WHAT YOU ARE ASKED TO DO: Provide only the number of lines in the records below that contain "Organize".

EXTRACTED INFORMATION:
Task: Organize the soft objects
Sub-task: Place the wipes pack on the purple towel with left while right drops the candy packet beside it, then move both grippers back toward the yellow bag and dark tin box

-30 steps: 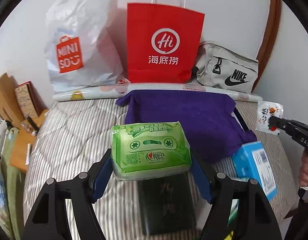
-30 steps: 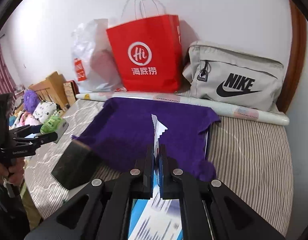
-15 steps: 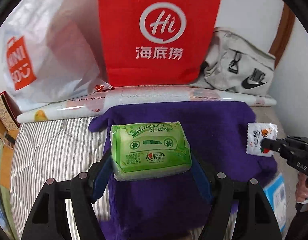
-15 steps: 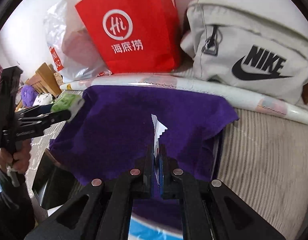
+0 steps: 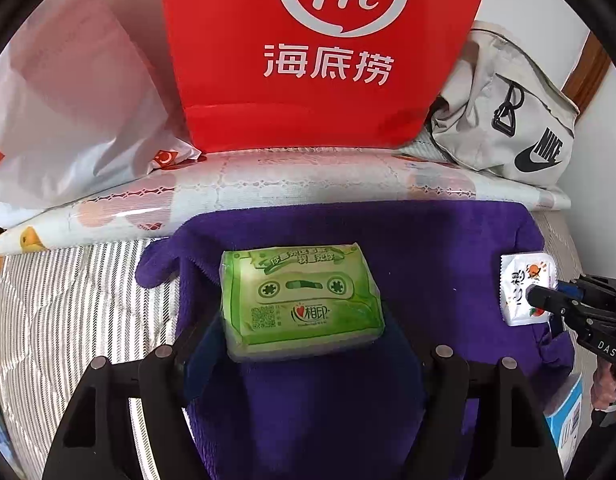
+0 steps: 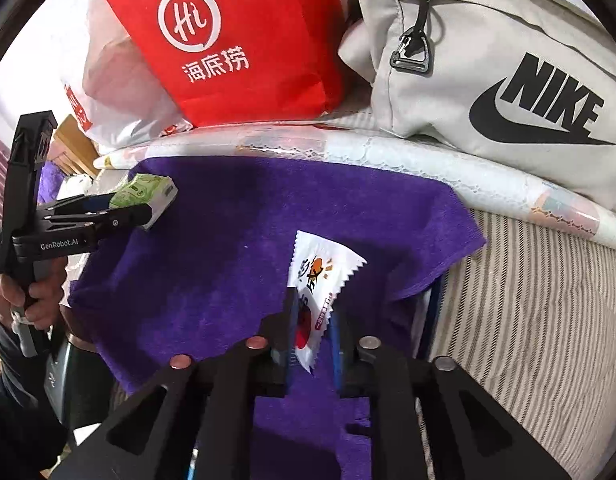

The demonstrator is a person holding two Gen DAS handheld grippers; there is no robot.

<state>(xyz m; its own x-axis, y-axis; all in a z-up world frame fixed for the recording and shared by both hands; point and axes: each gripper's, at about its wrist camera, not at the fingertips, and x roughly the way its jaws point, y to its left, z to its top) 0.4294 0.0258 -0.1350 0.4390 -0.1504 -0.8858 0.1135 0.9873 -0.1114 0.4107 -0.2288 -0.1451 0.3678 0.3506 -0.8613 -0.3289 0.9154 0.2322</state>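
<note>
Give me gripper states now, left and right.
Left gripper: shut on the green tissue pack, over the purple towel.
Right gripper: jaws parted, white sachet loose between them.

Red paper bag [image 5: 324, 52], far centre: "Hi" logo above "海底捞". Grey pouch [image 6: 508, 92], far right: "NIKE" with swoosh. Green tissue pack [image 5: 301, 300], near centre: "相印". Left gripper [image 6: 147, 208] body: "GenRobot.AI". Right gripper [image 5: 538, 298] body: "DAS".
</note>
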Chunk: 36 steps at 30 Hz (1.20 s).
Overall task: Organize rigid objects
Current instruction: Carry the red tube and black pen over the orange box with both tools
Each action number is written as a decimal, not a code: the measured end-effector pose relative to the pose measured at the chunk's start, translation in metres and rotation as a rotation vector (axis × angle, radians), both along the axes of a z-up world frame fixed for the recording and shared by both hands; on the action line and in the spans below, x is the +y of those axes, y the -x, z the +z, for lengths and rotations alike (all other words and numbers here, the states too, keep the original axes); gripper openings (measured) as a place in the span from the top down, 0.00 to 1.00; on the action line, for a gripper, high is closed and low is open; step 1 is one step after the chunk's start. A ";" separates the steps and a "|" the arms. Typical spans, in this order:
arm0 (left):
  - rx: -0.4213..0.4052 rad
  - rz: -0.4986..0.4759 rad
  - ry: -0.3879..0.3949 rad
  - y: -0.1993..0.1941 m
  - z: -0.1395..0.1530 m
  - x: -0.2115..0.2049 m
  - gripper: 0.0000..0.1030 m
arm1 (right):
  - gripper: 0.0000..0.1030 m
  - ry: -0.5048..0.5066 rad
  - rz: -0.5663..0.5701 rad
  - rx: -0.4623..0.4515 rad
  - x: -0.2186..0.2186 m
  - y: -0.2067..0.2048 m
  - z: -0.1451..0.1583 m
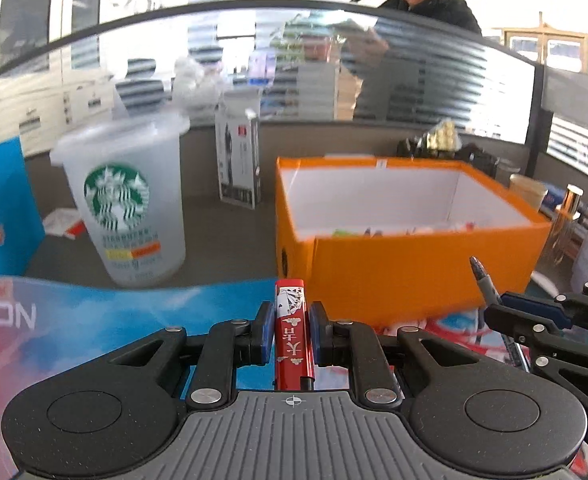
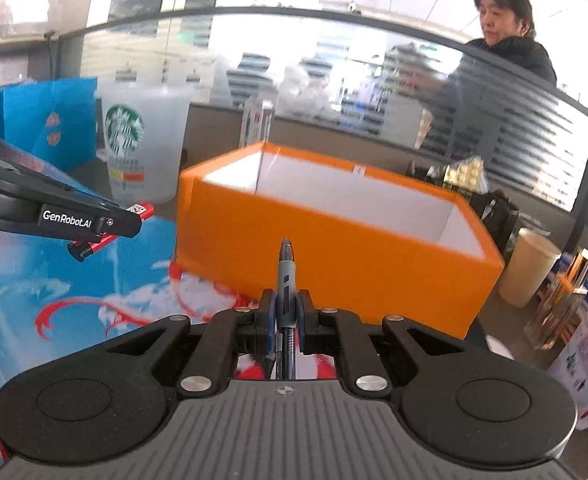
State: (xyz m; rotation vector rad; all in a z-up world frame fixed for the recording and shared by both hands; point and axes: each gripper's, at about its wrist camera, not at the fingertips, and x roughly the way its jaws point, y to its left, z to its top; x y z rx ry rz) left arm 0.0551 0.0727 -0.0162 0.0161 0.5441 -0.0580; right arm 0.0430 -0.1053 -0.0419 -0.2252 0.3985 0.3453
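Office worktop: orange box (image 2: 334, 240) straight ahead of right gripper (image 2: 285, 312) pinching pen (image 2: 286, 276), nearer; left gripper (image 1: 290, 320) pinching lighter (image 1: 292, 320), left of box

A glossy red plastic lighter (image 1: 293, 330), printed with playing cards, is pinched between the matt blue rubbery pads (image 1: 265, 330) of the black plastic left gripper (image 1: 291, 328). A smooth grey-and-blue plastic pen (image 2: 285, 284) is clamped in the matt black right gripper (image 2: 285, 312), where shiny metal pivot pins (image 2: 195, 382) are set. At 12 o'clock a matt orange cardboard box (image 2: 334, 256) with a white paper-like lining is seen. At 10 o'clock a frosted translucent plastic cup (image 1: 128, 204) is stood. A glossy printed blue-and-red mat (image 2: 66, 280) is spread underneath.
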 end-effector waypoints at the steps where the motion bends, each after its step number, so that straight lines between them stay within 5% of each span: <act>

EXPECTED ANSWER: 2